Tout comme la dignité du chef Ga dépendait du regard plein de compassion de Klimt, la perception culturelle qu’a de soi l’Afrique compte toujours sur l’altruisme des institutions occidentales. La suspicion de contrebande autour de ce portrait affûte les contradictions morales de la circulation de la peinture figurative panafricaine – où les œuvres nées de l’exploitation sont blanchies comme œuvres d’art, leurs origines obscurcies au fur et à mesure que leur valeur augmente. Tel est le cycle que l’exposition historique de Koyo Kouoh au Zeitz MOCAA en 2022, When We See Us, avait essayé de déconstruire, en repensant la figuration panafricaine comme un acte d’autodéfinition long d’un siècle plutôt qu’une tendance dictée par le marché. Kouoh nous rappelle que le futur ne réside pas dans la seule visibilité, mais bien dans la puissance – les systèmes de droit d’auteurs africains, la responsabilité et le contrôle.
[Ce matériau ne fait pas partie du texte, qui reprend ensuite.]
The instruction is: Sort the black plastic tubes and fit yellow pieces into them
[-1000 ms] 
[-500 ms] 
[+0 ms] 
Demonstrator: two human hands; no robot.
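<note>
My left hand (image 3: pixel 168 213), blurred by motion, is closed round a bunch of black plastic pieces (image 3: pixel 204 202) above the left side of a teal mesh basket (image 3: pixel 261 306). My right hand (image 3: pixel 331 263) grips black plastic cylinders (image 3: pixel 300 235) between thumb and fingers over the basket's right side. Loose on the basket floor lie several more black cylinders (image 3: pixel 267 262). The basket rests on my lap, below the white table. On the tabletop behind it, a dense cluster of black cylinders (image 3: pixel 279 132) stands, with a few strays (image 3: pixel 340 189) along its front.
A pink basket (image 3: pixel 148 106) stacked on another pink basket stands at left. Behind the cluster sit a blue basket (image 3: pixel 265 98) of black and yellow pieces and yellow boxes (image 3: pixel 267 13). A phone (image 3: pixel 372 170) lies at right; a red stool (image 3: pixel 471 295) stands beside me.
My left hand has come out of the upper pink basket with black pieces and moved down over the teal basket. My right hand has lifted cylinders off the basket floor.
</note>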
Pour construire ce futur, nous devons achever ce que des sommités comme Bisi Silva, Okwui Enwezor et Koyo Kouoh ont commencé : un projet d’autodétermination culturelle.
Elikem Logan est un expert indépendant et historien de l’art qui se consacre principalement à l’art africain moderne et contemporain.
Traduit par Myriam Ochoa-Suel.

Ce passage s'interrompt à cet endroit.